Html - How to download and check a sub-div with BeautifoulSoup?

flyingMate
May 2, 2023
170 views
0 votes
2 Answers

I’m trying to get hands on some tickets for the Collosseum in Rome in a few weeks. But the Full Experience Tickets are always sold out!

So I thought about tracking the website and check if there is availability for tickets -> send me a message if new tickets are available.

As tool of choice I want to use Python with the BeautifullSoup and Requests libraries to download the sourcecode of the website and check if the background of the desired day changed color to green. (I try it this way, because I can’t find the source where the website knows from if tickets are available in the sourcecode)
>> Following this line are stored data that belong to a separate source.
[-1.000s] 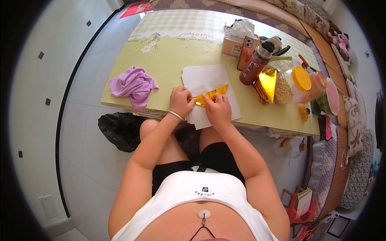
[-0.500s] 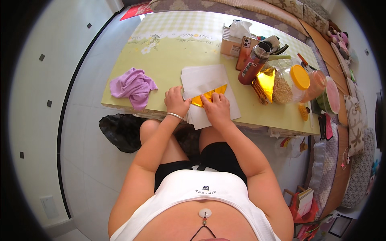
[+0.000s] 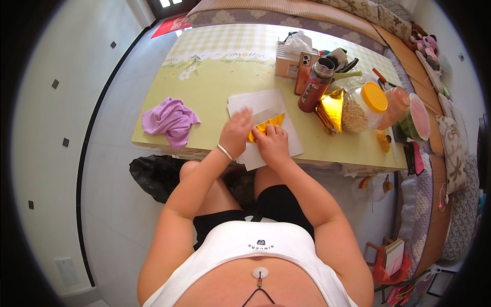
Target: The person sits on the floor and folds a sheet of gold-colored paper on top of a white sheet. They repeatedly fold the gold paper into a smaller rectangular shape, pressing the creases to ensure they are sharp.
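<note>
A sheet of shiny gold foil paper point(image 3: 273, 122), folded to a slanting edge with a paler strip along its upper side, lies on a stack of white paper point(image 3: 292, 140) at the table's near side. My right hand point(image 3: 274, 147) is closed at the foil's lower edge, its fingertips holding it down. To the left, over the white sheets, my left hand point(image 3: 237, 134) is raised a little, fingers stretched and blurred by motion. Nothing shows in it. A bangle circles that wrist. What lies under both palms is hidden.
A lilac cloth point(image 3: 170, 122) lies left on the table point(image 3: 215, 82). To the right stand a tissue box point(image 3: 288, 60), phone point(image 3: 305, 71), red bottle point(image 3: 314, 89), folded gold foil pieces point(image 3: 332, 110), a yellow-lidded jar point(image 3: 358, 110) and cut watermelon point(image 3: 419, 117). A black bag point(image 3: 153, 176) sits below.
My left hand has lifted off the lower left end of the foil and moved up and right. The right hand stays on the foil. The whole view has shifted slightly.
</note>
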`<state>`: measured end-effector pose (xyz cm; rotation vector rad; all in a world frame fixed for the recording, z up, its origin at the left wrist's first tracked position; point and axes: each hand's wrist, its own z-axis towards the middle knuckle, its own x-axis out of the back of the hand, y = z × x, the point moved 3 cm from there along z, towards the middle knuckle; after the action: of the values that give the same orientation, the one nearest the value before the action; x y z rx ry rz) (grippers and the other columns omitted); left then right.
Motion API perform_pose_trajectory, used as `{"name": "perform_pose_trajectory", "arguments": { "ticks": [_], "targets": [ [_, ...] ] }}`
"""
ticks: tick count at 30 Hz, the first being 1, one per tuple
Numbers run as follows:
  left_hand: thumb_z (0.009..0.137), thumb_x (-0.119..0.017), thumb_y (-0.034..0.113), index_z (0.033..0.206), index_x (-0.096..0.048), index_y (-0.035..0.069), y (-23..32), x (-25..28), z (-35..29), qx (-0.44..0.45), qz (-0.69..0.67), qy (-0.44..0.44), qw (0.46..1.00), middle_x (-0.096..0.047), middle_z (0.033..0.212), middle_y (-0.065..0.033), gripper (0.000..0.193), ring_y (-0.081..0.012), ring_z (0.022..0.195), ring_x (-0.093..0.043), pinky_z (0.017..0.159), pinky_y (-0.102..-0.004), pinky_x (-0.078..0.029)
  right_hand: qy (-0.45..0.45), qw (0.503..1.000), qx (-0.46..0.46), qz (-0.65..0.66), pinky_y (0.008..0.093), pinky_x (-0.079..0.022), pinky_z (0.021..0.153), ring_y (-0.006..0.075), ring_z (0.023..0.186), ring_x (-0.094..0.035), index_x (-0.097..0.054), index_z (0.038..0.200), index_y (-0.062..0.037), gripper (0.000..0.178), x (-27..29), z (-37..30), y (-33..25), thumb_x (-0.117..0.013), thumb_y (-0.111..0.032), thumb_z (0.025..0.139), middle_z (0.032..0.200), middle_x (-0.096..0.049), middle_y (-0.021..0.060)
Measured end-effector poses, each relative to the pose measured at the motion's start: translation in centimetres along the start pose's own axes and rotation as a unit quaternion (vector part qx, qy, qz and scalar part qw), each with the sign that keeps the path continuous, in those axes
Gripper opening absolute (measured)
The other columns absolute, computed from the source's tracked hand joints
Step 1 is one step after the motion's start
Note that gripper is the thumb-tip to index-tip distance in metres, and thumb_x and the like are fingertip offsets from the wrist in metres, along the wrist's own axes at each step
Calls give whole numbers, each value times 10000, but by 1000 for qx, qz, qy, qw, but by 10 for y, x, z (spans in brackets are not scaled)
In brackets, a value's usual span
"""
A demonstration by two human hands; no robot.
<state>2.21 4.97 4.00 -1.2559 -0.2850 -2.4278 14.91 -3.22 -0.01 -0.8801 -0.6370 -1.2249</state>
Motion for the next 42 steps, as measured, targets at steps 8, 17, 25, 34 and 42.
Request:
{"name": "perform_pose_trajectory", "arguments": {
  "ticks": [8, 17, 25, 34, 42],
  "targets": [
    [806, -646, 124, 1096, -677, -19, 25, 3, -51, 89, 19, -82, 992, -700, 1034, -179, 325, -330, 997, -674, 944, -430, -491, 23, 1000, 4, -2, 464, -401, 938, 298, 1045, -508, -718, 1168, -197, 374, -1, -3, -1, -655, -176, 800, 1047, -566, 86],
    [652, -843, 246, 1189, -644, 68, -17, -26, 13, 270, -16, -156, 950, -647, 1088, -118, 600, -329, 1122, -533, 959, -441, -426, -27, 991, -73, 105, 461, -471, 885, 336, 994, -597, -608, 1223, -112, 399, 7, 4, 14, -659, -102, 827, 1091, -607, 129],
    [786, -679, 111, 1006, -685, 36, 8, -31, 17, 157, -65, -168, 971, -684, 1014, -152, 232, -318, 980, -631, 859, -418, -522, 28, 997, -76, 17, 453, -480, 926, 310, 1095, -606, -543, 1350, -102, 459, 29, 26, 52, -562, -73, 892, 1241, -599, 124],
    [883, -547, 96, 1214, -615, -30, 30, -47, 7, 84, -22, -97, 991, -652, 1256, -195, 360, -306, 1163, -640, 944, -386, -536, -13, 993, 111, -37, 416, -327, 1156, 238, 1328, -519, -634, 1253, -105, 391, 11, 50, 67, -602, -122, 864, 1364, -602, 92],
    [884, -538, 123, 1246, -595, -64, 41, -50, -11, 89, 21, -91, 992, -617, 1306, -224, 412, -342, 1241, -587, 1035, -453, -471, -150, 973, 166, 48, 453, -260, 1203, 237, 1376, -470, -580, 1332, -81, 435, 0, 28, 79, -602, -243, 929, 1427, -560, 84]
  ]
}}
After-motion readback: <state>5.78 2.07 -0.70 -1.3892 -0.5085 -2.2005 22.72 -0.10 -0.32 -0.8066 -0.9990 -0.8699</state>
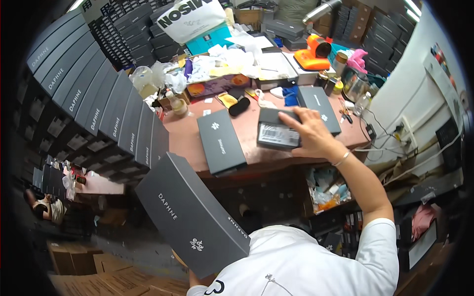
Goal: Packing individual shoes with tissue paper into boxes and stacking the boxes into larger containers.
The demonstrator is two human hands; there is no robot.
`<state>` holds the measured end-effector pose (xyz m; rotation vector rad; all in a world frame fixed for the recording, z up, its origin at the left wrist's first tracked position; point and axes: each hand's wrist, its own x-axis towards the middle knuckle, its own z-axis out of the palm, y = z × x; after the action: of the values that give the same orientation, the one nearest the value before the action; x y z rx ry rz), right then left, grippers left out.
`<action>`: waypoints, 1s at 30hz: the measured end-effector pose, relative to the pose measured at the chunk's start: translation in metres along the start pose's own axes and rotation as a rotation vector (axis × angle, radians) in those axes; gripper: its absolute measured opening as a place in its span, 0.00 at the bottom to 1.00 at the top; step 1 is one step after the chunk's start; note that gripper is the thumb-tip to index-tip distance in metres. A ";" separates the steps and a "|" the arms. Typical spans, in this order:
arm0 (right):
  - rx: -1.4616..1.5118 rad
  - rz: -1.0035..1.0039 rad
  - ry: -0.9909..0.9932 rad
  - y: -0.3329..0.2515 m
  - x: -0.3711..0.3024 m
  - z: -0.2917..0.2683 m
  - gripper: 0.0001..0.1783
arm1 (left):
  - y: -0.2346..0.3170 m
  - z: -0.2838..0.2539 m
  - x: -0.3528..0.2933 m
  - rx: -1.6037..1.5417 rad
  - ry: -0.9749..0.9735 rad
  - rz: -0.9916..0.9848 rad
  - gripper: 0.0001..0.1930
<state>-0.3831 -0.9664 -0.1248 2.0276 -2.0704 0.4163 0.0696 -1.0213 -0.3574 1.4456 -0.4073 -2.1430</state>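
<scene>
A large dark grey shoebox (pixel 190 217) is held up in front of my body at the lower left, tilted, by my left hand (pixel 191 277). That hand is mostly hidden under the box; only a little skin shows near its lower edge. My right hand (pixel 313 135) reaches over the pink table and grips another dark shoebox (pixel 277 129), thumb and fingers around its right side. A white barcode label shows on that box's near end. Two closed grey shoeboxes lie flat on either side, a left box (pixel 221 140) and a right box (pixel 320 109).
Tall stacks of shoeboxes (pixel 94 93) rise at the left. Behind lie a patterned carton (pixel 217 85) of papers, an orange tape dispenser (pixel 313 54), a glue jar (pixel 177 104) and a black brush-like item (pixel 239 106). Cables (pixel 395 158) hang right; brown cartons (pixel 106 283) stand lower left.
</scene>
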 end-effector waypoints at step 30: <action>-0.051 0.381 -0.206 0.081 -0.045 0.160 0.46 | 0.103 0.235 0.270 0.378 -0.121 0.019 0.41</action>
<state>-0.4559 -0.9786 -0.2940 1.7065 -2.5733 0.2165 -0.2009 -1.2687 -0.4205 1.4989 -0.9080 -2.2284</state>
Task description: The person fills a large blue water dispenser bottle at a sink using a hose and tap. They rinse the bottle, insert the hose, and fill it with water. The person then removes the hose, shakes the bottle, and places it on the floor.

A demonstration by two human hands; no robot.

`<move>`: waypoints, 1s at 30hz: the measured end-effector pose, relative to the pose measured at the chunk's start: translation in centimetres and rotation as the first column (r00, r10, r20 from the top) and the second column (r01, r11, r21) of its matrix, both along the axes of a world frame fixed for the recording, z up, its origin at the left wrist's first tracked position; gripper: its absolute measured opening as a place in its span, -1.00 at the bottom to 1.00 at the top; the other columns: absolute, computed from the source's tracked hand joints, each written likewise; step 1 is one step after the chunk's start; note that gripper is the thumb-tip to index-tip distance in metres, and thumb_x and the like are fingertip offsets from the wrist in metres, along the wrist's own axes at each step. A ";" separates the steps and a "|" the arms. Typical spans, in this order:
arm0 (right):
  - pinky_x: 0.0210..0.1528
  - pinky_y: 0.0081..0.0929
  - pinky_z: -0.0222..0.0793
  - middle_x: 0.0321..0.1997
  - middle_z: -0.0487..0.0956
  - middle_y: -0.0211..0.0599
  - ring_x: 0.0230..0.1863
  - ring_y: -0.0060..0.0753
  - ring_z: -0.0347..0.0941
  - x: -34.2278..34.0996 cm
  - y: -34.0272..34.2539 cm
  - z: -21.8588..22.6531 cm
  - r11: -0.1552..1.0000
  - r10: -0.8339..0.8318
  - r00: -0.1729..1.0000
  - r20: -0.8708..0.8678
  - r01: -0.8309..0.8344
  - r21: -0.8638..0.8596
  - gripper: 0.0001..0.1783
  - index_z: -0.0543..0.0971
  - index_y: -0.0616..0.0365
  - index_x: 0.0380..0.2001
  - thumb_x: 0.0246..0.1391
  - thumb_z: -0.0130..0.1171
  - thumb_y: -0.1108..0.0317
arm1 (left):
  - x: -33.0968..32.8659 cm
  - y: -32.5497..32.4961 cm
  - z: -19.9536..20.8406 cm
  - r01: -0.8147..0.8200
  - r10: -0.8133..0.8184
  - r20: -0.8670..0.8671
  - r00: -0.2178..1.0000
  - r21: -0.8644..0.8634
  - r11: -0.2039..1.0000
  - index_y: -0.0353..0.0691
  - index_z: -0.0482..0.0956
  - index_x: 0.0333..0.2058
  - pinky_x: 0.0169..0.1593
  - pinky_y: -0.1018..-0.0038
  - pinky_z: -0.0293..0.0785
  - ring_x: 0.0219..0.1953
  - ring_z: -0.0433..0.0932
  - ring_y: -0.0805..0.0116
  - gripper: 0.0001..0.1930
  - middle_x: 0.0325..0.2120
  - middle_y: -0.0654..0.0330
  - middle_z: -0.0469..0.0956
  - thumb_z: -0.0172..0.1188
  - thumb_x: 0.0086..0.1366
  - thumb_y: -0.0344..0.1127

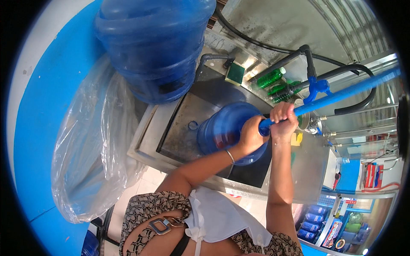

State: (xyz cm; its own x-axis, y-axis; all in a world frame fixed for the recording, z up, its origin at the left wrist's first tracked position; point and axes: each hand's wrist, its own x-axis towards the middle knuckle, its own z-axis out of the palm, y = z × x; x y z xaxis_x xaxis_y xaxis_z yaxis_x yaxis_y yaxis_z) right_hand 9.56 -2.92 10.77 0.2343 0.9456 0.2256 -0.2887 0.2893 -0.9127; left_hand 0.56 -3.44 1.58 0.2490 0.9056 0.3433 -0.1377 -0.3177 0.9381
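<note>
A blue water jug (213, 128) lies on its side in the steel sink (177, 141), its mouth toward the right. My left hand (252, 135) is closed around the jug's neck, a thin bracelet on its wrist. Just right of it, my right hand (283, 120) is wrapped around a long blue pole (341, 97). One end of this pole enters the jug's mouth, and the rest slants up to the far right. Something reddish shows dimly through the jug wall; its kind cannot be made out.
Another large blue jug (149, 51) stands at the sink's far left, beside a clear plastic bag (94, 145). Behind the sink are a green-and-yellow sponge (235, 74), green bottles (271, 78) and a dark pipe with a blue valve (317, 87). A stocked display case (341, 222) stands lower right.
</note>
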 end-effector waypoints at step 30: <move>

so this is the website:https://ecm.coopculture.it/index.php?option=com_snapp&view=event&id=D7E12B2E-46C4-074B-5FC5-016ED579426D&catalogid=DDDA3AB3-47BC-0A49-7752-0174490F632A&lang=en

and here’s my Python code so far:

import requests
from bs4 import BeautifulSoup 

URL = 'https://ecm.coopculture.it/index.php?option=com_snapp&view=event&id=D7E12B2E-46C4-074B-5FC5-016ED579426D&catalogid=DDDA3AB3-47BC-0A49-7752-0174490F632A&lang=en'

#set the headers as a browser
headers = {
    'User-Agent':'Mozilla/5.0 (X11; Linux x86_64) AppleWebKit/537.36 (KHTML, like Gecko) Chrome/84.0.4147.89 Safari/537.36'
}
#download the homepage
response = requests.get(URL, headers=headers) 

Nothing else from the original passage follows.